Tell how many lines below include the word "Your". Only the number should appear.

INPUT MATERIAL:
::::
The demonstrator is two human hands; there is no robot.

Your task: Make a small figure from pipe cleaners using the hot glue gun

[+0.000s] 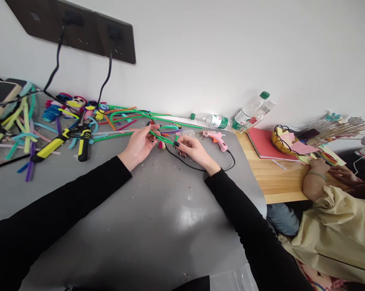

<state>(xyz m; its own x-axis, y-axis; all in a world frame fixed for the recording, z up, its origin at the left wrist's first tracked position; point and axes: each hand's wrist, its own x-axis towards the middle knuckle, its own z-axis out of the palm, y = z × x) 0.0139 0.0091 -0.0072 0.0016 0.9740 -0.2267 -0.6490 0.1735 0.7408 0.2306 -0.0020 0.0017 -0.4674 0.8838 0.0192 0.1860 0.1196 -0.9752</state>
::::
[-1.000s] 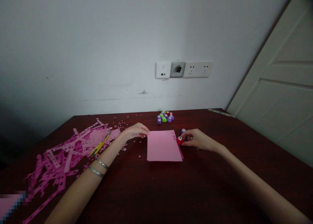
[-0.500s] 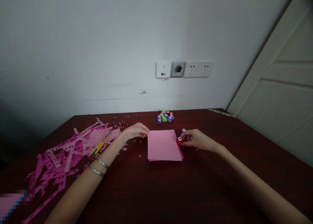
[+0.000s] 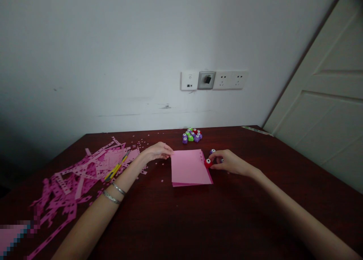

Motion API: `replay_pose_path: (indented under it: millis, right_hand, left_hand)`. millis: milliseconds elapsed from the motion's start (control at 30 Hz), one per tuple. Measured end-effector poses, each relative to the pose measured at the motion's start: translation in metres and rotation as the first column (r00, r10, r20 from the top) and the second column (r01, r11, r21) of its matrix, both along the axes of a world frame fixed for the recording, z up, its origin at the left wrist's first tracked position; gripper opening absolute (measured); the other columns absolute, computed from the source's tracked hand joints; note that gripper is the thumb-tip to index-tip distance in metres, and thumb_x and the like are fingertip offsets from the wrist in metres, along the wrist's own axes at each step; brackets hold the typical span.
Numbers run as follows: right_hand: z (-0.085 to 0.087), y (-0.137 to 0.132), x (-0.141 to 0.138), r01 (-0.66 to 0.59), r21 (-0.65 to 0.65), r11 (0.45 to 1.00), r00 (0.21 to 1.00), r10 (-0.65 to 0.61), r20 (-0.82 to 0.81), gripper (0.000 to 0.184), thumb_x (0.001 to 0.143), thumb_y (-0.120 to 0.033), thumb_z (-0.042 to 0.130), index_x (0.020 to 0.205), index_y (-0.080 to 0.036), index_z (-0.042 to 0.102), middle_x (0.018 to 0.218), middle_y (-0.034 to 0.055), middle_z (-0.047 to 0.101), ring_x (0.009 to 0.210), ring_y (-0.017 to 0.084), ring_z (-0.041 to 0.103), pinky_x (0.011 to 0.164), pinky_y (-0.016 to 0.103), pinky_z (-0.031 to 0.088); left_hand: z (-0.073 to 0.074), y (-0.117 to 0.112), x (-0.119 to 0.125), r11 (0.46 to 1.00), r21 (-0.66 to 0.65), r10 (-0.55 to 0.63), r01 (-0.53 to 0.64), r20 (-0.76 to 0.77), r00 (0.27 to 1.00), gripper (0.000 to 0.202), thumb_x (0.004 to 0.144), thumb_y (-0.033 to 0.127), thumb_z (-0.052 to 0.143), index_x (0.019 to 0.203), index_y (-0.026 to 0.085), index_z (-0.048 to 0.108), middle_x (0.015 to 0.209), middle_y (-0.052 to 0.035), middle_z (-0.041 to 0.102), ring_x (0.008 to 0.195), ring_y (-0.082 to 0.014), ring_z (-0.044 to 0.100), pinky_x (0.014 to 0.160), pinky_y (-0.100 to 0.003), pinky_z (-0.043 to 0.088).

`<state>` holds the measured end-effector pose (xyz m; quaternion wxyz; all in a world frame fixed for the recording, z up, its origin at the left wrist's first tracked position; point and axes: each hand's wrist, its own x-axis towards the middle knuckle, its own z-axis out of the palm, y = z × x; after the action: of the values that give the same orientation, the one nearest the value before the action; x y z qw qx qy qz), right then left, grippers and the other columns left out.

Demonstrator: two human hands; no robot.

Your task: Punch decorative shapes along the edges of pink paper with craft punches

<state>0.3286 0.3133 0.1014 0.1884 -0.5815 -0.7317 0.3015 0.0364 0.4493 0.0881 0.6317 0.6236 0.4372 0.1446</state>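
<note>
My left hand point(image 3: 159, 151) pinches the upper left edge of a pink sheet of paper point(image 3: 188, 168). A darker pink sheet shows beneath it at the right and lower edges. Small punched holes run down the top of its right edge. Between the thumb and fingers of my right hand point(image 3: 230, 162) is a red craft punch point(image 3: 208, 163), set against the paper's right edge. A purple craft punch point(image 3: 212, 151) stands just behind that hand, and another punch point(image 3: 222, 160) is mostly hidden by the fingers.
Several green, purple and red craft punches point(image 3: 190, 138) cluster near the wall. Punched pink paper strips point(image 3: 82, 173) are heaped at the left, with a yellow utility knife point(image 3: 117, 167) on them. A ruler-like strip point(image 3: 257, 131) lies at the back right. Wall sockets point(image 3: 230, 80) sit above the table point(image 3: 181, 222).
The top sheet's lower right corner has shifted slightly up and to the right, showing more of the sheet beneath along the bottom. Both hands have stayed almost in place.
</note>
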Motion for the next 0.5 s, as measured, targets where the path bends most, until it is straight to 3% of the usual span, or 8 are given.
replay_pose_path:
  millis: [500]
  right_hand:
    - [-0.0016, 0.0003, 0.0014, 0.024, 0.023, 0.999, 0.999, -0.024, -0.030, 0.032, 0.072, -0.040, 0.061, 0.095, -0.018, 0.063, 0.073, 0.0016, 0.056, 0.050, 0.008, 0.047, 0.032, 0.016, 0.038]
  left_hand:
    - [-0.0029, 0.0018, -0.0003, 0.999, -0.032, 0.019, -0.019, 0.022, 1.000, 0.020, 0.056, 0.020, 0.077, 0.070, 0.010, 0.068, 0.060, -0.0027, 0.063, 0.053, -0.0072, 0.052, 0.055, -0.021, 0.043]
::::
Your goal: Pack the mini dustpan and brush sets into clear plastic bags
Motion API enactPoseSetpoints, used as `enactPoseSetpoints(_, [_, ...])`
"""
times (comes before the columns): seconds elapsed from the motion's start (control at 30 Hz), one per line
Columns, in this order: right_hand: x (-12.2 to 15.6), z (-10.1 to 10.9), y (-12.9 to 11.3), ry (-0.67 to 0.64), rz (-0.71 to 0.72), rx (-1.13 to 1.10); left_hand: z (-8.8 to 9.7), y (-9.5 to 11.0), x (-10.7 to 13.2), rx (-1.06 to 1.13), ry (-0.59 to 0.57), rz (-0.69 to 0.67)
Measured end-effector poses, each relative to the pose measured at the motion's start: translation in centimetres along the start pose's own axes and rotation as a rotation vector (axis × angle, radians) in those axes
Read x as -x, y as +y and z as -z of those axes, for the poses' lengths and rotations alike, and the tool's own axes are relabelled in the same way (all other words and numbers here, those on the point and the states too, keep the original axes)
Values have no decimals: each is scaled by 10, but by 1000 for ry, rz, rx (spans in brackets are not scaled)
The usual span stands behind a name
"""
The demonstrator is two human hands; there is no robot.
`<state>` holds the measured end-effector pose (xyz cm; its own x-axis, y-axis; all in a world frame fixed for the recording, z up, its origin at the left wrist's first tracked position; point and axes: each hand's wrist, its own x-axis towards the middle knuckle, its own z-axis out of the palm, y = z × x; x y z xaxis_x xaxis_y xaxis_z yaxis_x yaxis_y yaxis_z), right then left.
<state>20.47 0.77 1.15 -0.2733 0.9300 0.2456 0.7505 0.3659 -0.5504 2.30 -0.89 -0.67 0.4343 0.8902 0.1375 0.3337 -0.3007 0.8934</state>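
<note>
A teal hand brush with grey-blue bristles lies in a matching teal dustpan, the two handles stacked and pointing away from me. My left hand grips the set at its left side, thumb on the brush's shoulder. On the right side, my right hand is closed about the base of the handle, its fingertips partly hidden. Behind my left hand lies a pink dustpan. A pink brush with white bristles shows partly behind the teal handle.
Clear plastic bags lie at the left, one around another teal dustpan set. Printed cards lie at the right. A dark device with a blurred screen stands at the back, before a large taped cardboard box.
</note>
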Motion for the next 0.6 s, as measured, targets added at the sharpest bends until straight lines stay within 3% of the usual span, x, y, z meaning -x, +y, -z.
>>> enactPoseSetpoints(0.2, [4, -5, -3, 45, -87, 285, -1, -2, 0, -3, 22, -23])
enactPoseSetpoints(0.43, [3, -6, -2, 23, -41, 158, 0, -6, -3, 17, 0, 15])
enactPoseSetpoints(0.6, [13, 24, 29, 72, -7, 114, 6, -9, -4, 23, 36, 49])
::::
SOLUTION BELOW:
3